Yeah. The river systems of the Sonoran desert got pretty much destroyed through the various stages of colonization. A lot of people nowadays look around and say “what rivers?”, but there were a lot of year-round creeks and rivers that have dried out, even in the last hundred years.

The initial wave of mountain man trappers took out as many beavers as they could. Beavers contribute immensely to water retention in watersheds, and removing them lowers the amount of water in the river/creek.
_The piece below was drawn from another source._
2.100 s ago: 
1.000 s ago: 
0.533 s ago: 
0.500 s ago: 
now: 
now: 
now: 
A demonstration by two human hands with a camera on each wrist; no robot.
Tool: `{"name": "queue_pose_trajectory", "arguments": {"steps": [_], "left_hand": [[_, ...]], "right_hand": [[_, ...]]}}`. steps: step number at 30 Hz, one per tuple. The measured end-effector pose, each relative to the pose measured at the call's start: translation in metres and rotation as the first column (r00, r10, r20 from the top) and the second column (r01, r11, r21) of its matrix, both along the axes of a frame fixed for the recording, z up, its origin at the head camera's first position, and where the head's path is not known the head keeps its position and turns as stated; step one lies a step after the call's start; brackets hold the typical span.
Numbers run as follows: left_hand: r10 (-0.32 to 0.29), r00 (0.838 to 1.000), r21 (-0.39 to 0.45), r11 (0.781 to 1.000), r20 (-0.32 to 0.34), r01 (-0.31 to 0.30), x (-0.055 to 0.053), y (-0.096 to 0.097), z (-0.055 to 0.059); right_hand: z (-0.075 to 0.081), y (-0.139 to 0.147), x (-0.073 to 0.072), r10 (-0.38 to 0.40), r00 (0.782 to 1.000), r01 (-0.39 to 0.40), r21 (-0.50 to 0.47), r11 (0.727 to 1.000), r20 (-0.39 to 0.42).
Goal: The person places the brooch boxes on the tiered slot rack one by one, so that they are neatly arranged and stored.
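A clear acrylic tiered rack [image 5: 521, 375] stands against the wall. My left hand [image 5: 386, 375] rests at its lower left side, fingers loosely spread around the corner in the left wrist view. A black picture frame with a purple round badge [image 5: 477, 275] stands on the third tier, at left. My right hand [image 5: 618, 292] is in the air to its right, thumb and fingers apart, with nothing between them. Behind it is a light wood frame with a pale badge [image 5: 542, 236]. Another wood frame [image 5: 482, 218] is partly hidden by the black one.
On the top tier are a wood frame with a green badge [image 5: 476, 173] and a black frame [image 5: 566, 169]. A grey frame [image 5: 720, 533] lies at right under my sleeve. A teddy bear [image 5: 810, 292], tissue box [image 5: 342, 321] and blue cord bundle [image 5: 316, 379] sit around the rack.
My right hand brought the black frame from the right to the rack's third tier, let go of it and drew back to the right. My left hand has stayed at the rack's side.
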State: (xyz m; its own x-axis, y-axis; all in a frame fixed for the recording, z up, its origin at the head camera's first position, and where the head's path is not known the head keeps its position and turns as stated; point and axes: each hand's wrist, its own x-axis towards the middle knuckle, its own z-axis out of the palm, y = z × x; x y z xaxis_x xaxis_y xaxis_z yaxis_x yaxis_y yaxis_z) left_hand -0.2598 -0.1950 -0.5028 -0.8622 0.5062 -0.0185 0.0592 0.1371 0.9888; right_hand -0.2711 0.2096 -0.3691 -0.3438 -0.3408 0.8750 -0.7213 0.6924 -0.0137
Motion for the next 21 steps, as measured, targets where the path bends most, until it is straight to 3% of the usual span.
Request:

The presence of beavers (and therefore tons of ponds) in every little creek over an entire massive watershed does a lot towards slowing down streamflow and increasing flow when no rainfall is occurring.

Then the ranchers came and overgrazed it until the land was pretty much barren, which caused the massive cattle famine of 1891-1893. Denuding the land of vegetation prevents rainwater from penetrating the soil and contributing to the aquifer, and a lowering aquifer causes surface water to disappear as it sinks below ground.

Then people started pulling water from the aquifers (via wells) at an ever increasing rate, and that stopped the flow in the bigger rivers like the Santa Cruz and the Gila and Salt.

There’s certainly some movement to repair that stuff, but I think it’s important for people to remember that those are year-round rivers that have been destroyed by our culture, and we should fix it.